[Work task] Search the records for the string "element", then copy each line that has it.

[Opening Extracted information section]

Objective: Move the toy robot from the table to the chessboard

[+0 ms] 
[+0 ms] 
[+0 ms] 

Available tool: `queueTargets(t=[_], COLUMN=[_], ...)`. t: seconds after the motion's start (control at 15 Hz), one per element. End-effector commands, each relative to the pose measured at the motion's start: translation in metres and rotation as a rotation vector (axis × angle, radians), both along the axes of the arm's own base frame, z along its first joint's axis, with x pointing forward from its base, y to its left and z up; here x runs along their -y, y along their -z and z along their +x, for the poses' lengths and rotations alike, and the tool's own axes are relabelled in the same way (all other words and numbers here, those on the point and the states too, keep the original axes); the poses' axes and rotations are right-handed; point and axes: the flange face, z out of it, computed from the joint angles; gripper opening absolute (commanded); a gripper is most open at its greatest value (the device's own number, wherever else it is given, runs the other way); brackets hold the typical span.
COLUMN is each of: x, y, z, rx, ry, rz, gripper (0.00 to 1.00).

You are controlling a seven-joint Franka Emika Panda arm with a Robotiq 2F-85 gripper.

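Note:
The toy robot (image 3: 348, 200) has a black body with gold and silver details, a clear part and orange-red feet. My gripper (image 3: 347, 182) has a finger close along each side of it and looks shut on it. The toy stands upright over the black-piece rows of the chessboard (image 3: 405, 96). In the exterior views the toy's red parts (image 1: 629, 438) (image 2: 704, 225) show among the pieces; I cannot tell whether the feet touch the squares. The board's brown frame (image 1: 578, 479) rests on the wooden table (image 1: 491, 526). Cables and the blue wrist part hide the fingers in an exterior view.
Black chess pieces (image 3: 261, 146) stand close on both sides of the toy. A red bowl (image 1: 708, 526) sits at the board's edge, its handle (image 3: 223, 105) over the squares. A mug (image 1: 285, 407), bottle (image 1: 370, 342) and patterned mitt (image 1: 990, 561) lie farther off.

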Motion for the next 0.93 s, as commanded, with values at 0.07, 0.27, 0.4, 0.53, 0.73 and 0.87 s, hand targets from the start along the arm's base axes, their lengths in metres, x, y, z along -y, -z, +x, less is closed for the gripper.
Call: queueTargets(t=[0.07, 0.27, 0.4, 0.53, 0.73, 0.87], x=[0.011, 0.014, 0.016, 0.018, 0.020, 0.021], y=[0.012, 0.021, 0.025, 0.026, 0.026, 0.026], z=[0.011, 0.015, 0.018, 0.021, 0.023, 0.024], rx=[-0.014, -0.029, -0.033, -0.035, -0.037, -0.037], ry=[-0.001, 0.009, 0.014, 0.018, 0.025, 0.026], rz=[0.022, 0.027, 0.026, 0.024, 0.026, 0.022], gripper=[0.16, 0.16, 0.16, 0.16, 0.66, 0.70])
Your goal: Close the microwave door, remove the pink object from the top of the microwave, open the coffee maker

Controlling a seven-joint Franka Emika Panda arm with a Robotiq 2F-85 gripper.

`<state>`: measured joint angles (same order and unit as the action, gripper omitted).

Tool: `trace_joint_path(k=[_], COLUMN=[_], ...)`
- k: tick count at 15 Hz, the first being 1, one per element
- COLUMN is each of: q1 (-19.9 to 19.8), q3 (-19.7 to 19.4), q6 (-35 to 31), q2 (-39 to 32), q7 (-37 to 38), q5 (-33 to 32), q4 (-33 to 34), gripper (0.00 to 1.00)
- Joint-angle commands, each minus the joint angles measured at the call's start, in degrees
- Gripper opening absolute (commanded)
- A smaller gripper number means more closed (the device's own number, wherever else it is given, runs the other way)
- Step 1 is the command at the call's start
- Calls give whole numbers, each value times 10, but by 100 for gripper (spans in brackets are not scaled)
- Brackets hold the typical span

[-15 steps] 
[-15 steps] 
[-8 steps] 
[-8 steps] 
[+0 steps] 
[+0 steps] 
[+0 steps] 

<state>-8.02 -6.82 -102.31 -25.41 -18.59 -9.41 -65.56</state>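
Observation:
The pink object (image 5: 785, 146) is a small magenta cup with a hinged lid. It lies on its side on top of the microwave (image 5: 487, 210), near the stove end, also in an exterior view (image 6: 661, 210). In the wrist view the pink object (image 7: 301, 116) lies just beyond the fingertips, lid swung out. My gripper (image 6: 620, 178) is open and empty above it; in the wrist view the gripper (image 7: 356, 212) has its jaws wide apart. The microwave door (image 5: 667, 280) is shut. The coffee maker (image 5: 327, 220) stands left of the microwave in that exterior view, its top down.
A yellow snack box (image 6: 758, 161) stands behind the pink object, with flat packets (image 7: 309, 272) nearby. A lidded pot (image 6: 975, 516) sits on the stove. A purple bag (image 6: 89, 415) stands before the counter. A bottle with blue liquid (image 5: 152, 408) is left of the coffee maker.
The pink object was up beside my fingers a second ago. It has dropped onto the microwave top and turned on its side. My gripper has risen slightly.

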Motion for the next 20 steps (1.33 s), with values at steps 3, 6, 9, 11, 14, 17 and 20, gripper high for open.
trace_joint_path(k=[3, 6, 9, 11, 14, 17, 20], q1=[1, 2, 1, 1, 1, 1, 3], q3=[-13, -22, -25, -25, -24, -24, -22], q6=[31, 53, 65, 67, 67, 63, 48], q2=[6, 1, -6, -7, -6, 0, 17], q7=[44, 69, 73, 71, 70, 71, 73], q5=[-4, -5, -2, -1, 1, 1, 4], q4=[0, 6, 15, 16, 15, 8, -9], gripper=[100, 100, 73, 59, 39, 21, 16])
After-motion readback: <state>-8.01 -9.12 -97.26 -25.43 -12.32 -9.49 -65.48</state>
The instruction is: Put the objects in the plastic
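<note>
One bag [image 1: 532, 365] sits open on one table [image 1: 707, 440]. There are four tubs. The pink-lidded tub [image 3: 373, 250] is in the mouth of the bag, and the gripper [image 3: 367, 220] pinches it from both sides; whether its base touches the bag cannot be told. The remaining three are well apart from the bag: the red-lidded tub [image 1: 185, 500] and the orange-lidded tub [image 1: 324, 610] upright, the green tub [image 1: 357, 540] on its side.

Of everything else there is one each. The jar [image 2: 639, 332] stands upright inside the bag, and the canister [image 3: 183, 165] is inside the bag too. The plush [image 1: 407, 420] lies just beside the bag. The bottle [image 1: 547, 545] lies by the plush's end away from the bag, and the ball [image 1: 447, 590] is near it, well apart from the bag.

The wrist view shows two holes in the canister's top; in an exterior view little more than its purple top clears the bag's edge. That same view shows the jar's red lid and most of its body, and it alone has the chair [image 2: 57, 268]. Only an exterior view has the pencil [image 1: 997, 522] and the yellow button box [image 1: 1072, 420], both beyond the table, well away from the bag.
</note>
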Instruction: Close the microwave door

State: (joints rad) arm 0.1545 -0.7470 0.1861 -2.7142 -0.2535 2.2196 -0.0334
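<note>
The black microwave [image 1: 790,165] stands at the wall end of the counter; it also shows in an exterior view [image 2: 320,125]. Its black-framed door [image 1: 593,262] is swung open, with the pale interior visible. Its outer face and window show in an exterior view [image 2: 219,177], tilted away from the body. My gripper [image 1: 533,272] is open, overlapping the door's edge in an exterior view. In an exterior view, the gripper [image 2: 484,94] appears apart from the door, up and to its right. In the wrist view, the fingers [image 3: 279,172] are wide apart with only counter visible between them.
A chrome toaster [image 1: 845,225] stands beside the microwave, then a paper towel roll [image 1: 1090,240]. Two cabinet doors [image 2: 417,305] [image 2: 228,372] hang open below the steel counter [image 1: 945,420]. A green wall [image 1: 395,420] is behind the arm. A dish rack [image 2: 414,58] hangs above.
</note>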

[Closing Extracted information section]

[Response to this exercise]
Available tool: `queueTargets(t=[_], COLUMN=[_], ...)`. t: seconds after the motion's start (control at 15 Hz), one per element. End-effector commands, each relative to the pose measured at the motion's start: translation in metres and rotation as a rotation vector (axis × angle, radians), both along the axes of the arm's own base frame, z along its first joint's axis, with x pointing forward from its base, y to its left and z up; here x runs along their -y, y along their -z and z along their +x, for the poses' lengths and rotations alike, and the tool's own axes are relabelled in the same way (all other words and numbers here, those on the point and the states too, keep the original axes); the poses' axes and rotations are right-handed; point and axes: the flange face, z out of it, computed from the joint angles; gripper opening absolute (commanded); a gripper is most open at its greatest value (the device's own number, wherever else it is given, runs the other way); brackets hold the typical span.
- k: tick count at 15 Hz, the first being 1, one per element

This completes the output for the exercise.